Aim of the task: Write out the data that follows. Keep every character unchanged.

======== Given data

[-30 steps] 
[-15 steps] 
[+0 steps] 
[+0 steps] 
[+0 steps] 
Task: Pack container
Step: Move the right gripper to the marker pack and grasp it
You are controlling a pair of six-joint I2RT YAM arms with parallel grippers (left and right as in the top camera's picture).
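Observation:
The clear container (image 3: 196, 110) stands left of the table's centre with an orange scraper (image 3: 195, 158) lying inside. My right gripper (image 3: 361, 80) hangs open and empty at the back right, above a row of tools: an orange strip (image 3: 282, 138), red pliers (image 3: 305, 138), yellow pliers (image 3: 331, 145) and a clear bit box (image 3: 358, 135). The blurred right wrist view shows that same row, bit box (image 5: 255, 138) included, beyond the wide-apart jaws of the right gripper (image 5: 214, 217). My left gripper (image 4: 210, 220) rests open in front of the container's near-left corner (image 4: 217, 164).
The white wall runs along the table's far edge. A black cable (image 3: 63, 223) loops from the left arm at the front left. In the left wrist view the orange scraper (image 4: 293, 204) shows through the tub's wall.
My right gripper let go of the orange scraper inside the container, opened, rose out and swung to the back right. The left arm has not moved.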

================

Response below:
[-30 steps] 
[-15 steps] 
[+0 steps] 
[+0 steps] 
[+0 steps] 
Task: Pack container
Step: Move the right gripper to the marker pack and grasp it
You are controlling a pair of six-joint I2RT YAM arms with parallel grippers (left and right as in the top camera's picture).
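Observation:
The clear container (image 3: 196, 110) stands left of the table's centre with an orange scraper (image 3: 195, 158) lying inside. My right gripper (image 3: 361, 80) hangs open and empty at the back right, above a row of tools: an orange strip (image 3: 282, 138), red pliers (image 3: 305, 138), yellow pliers (image 3: 331, 145) and a clear bit box (image 3: 358, 135). The blurred right wrist view shows that same row, bit box (image 5: 255, 138) included, beyond the wide-apart jaws of the right gripper (image 5: 214, 217). My left gripper (image 4: 210, 220) rests open in front of the container's near-left corner (image 4: 217, 164).
The white wall runs along the table's far edge. A black cable (image 3: 63, 223) loops from the left arm at the front left. In the left wrist view the orange scraper (image 4: 293, 204) shows through the tub's wall.
My right gripper let go of the orange scraper inside the container, opened, rose out and swung to the back right. The left arm has not moved.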

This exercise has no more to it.